Fig. 5. ORF10 is not protein-coding.

Fig. 5

a Alignment of Sarbecovirus genomes at ORF10, including 30nt on each side. Most substitutions are radical (red) or conservative (dark green) amino-acid-changing, with only two synonymously changing positions (light green), indicating this is not a conserved protein-coding ORF. Nearly all strains show an earlier stop codon (cyan), further reducing the length of this already-short ORF from 38 codons to 25, and another strain includes a frame-shifting deletion (orange).
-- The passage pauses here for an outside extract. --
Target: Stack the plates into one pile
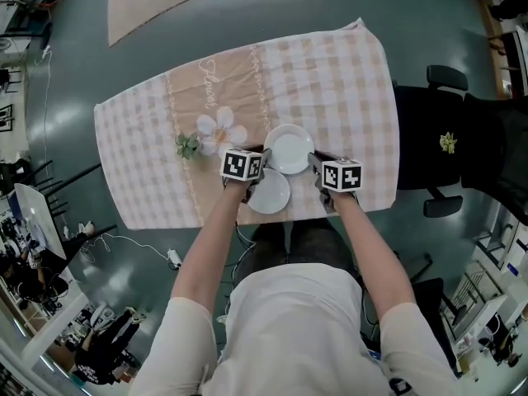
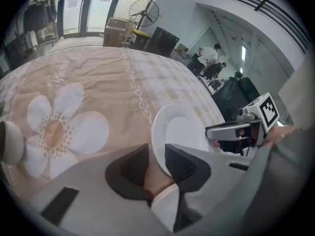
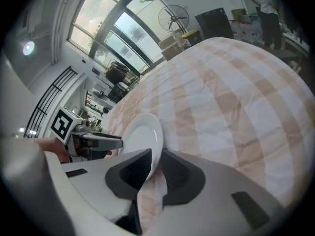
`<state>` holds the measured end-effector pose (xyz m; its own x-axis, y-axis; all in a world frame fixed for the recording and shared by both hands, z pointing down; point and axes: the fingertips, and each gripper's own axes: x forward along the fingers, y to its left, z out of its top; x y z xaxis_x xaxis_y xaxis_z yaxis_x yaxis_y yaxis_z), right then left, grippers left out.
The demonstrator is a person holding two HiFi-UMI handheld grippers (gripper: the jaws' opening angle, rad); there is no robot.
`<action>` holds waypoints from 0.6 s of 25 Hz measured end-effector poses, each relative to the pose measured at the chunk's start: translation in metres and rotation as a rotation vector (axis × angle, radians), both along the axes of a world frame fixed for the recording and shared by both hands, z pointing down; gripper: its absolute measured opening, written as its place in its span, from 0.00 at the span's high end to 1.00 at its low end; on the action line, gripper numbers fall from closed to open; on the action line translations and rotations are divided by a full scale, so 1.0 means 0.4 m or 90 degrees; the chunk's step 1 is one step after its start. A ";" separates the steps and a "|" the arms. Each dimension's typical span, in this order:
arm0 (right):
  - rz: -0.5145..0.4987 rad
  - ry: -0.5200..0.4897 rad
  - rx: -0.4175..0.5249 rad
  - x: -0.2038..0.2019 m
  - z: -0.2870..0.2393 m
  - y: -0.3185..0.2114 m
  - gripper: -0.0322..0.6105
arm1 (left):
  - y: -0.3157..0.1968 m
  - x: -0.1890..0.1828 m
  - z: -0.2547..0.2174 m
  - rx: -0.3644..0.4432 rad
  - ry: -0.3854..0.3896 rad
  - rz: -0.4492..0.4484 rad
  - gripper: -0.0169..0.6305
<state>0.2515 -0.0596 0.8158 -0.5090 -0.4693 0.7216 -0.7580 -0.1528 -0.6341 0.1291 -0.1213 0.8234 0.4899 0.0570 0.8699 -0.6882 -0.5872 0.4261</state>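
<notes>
Plate (image 1: 289,148) is pinched at opposite rims by the left hand-held gripper (image 2: 156,155) and the right hand-held gripper (image 3: 156,156). It is near the tabletop's (image 1: 346,73) front edge, just beyond a second plate (image 1: 269,193).

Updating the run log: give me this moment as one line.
left gripper: shut on far plate rim | right gripper: shut on same plate, opposite rim | near plate: flat on tablecloth, ungripped | pile: not formed
</notes>
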 end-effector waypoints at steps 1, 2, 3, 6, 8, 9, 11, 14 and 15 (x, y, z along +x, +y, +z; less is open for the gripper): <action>0.008 -0.006 -0.002 0.001 0.002 -0.001 0.82 | 0.003 0.002 0.000 -0.004 0.004 0.002 0.81; 0.017 -0.010 -0.005 0.004 0.004 -0.001 0.83 | 0.006 0.004 0.000 -0.008 0.007 0.005 0.82; 0.026 -0.015 -0.007 0.008 0.006 -0.001 0.85 | 0.010 0.006 0.003 -0.009 0.008 0.005 0.82; 0.045 -0.034 -0.005 0.010 0.007 -0.006 0.86 | 0.012 0.003 0.008 -0.005 0.003 -0.006 0.83; 0.048 -0.035 -0.007 0.011 0.004 -0.006 0.86 | 0.013 0.001 0.009 -0.006 0.001 -0.018 0.84; 0.048 -0.032 -0.010 0.013 0.004 -0.005 0.86 | 0.016 0.000 0.013 -0.010 0.000 -0.024 0.84; 0.051 -0.027 -0.011 0.016 0.004 -0.006 0.86 | 0.012 0.001 0.011 -0.008 0.005 -0.031 0.84; 0.060 -0.026 0.000 0.023 -0.014 -0.022 0.87 | 0.003 0.009 0.005 -0.012 0.028 -0.057 0.86; 0.060 -0.024 0.002 0.025 -0.020 -0.027 0.87 | -0.002 0.014 0.000 -0.012 0.036 -0.066 0.87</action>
<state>0.2616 -0.0702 0.8079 -0.4886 -0.5187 0.7015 -0.7161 -0.2209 -0.6621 0.1347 -0.1222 0.8234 0.5423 0.0191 0.8399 -0.7192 -0.5063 0.4759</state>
Putative partial transcription-regulatory sequence (TRS) present in SARS-CoV-2 and Bat CoV RaTG13 is not present in other strains. The surrounding region shows high nucleotide-level conservation, spanning ORF10 and extending beyond its boundaries in both directions, indicating this region is functionally important even though it does not encode protein (indeed, it is part of a known RNA structure). b Ribosome footprints previously used to suggest that ORF10 might be translated20 in fact localize either in an upstream ORF (uORF, green) or in an internal ORF (green, “final predictions” track20), but density in the unique portion of ORF10 (dashed black box) is no greater than after the stop codon (red box), indicating they are less likely to reflect the functional translation of ORF10, and more likely to represent incidental translation initiation events. The internal ORF is only 18 codons long in 4 strains, and 5 in the other strains, given the early stop codon (purple box), and unlikely to be functional. Footprint tracks show elongating ribosome footprints in cells treated with cycloheximide (blue, CHX), and footprints enriched for initiating ribosomes using harringtonine (Harr, red), and lactimidomycin (LTM, green). “mRNA-seq” track shows RNA-seq reads. c Alignment of six closely related strains (SARS-CoV-2, three bat viruses, two pangolin viruses) previously used to argue that high dN/dS ratio in ORF10 indicated positive selection for protein-coding-like rapid evolution15. A frameshifting deletion (orange/gray) in one bat virus militates against conserved protein-coding function. Even ignoring that strain, the evidence is not statistically significant: the alignment includes only 9 substitutions, including 1 synonymous. In a neutrally evolving region with 9 substitutions, we would expect 2–3 synonymous changes, and a depletion to only 1 is not statistically significant even without multiple-hypothesis correction (P > 0.18).